For the type of remedy that is to be provided, the crucial question is whether the property was acquired before or after promotion has started. There are two remedies that are available in this situation, first the company may seek to rescind the contract with the promoter. A second possible remedy is to recover the profit from promoter rather than to rescind the contract. The question here is whether the contract has been affirmed? Affirmation of contract requires full understanding of the circumstances, which is clearly not the present case. Remedy would therefore likely to be a rescission of the contract.

Question 2

To answer the question as to whether LawInfo can enforce the lease, one must look at both the common law and the statutory provisions. In common law, it is well established by Kelner v Baxter that a pre-incorporated company may not enter into a contract, and those who sign as the company is not sufficient as to bringing the contract into force. However, in Newborne v Sensisolid Parker J said that had the person who signed the contract acted as an agent of the company, and if there was no company, he can prove that he was in fact the principal, then the contract may be in force. Unfortunately though, the presented facts do not have enough information to determine whether Harry signed as an agent or as the company. Considering that he signed as director, he may have signed using the company’s name and thereby not acting as an agent of the company nor did he intend to act as the principal.

This is, however not conclusive, as one must consider the statutory provisions, or more specifically the Companies Ordinance s32. According to this section, the person who purports to make a contract on behalf of the company are personally liable, but more importantly he is entitled to enforce the contract. According to this provision then, Harry may enforce the contract as principal rather than as the director of the company. However, the lessor may rely on the judgment of Cotronic Ltd v. Dezonie & Or that the section does not apply as Harry thought the company was already incorporated. However, a further read into the judgment, the judges’ rejection provision 36(4) of the Companies Act 1985 was because the original company was formed long before. This is therefore not applicable in the present case. One may also argue that the proposed company had not been incorporated at all, and Harry and Ian had no choice but to change its name to LawInfo. In Oshkosh B ‘Gosh Inc v Dan Marbel Inc Ltd, it was held that the company, although with a change of name, was liable for carrying out the contract that its agent has signed. This case again has no bearing on the present matters. Indeed the company has changed its name, however according to section 32(a), it is the agent who may enforce the contract, therefore regardless of the name changes or even if the company does not come into existence, the contract is still executable by Harry himself.

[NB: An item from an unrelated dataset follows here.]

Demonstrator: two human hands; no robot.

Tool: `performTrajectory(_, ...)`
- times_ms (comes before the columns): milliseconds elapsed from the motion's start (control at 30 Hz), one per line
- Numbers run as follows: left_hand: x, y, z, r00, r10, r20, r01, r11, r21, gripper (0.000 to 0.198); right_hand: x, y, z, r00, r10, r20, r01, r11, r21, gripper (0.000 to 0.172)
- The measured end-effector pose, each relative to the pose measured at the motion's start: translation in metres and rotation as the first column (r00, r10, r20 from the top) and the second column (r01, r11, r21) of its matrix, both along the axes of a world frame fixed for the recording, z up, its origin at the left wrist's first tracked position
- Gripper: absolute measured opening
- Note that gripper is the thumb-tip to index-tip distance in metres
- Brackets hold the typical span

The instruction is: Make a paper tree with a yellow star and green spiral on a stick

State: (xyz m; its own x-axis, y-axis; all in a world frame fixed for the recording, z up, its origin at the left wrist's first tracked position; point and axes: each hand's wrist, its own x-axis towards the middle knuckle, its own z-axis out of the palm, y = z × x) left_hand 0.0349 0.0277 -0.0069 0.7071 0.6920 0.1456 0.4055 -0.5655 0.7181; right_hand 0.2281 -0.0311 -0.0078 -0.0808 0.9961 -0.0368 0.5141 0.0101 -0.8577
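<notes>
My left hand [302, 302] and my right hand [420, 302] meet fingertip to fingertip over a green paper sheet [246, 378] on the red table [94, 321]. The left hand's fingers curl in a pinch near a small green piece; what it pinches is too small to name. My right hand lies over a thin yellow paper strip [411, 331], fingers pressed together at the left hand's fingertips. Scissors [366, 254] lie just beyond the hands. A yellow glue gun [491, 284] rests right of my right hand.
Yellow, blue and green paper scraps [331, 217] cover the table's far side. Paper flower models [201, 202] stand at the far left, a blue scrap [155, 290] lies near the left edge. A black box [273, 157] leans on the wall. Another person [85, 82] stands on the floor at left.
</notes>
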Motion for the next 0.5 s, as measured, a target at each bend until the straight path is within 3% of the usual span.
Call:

One may raise the defence of mistake, according to Parker J in Re Leeds and Hanley Theatres of Varieties Ltd, that had the lessor realised that it was in fact Harry who wanted to contract and not the company, the lessor would not have granted lease at all. This may have been a proper defence, however according to the facts, the lessor wants to repudiate based on the fact that he could obtain a much higher rental and not because of Harry`s personal execution of the lease. Furthermore Harry has already executed the lease and the facts state the the lessor is belated in seeking to repudiate. The repudiation may lead to much hardship for Harry and his company, and therefore by equity, the court may rule in favour of Harry. The short answer to LawInfo’s question would be, LawInfo may not enforce the contract, but on the strength of Harry as the principal, he may enforce the contract.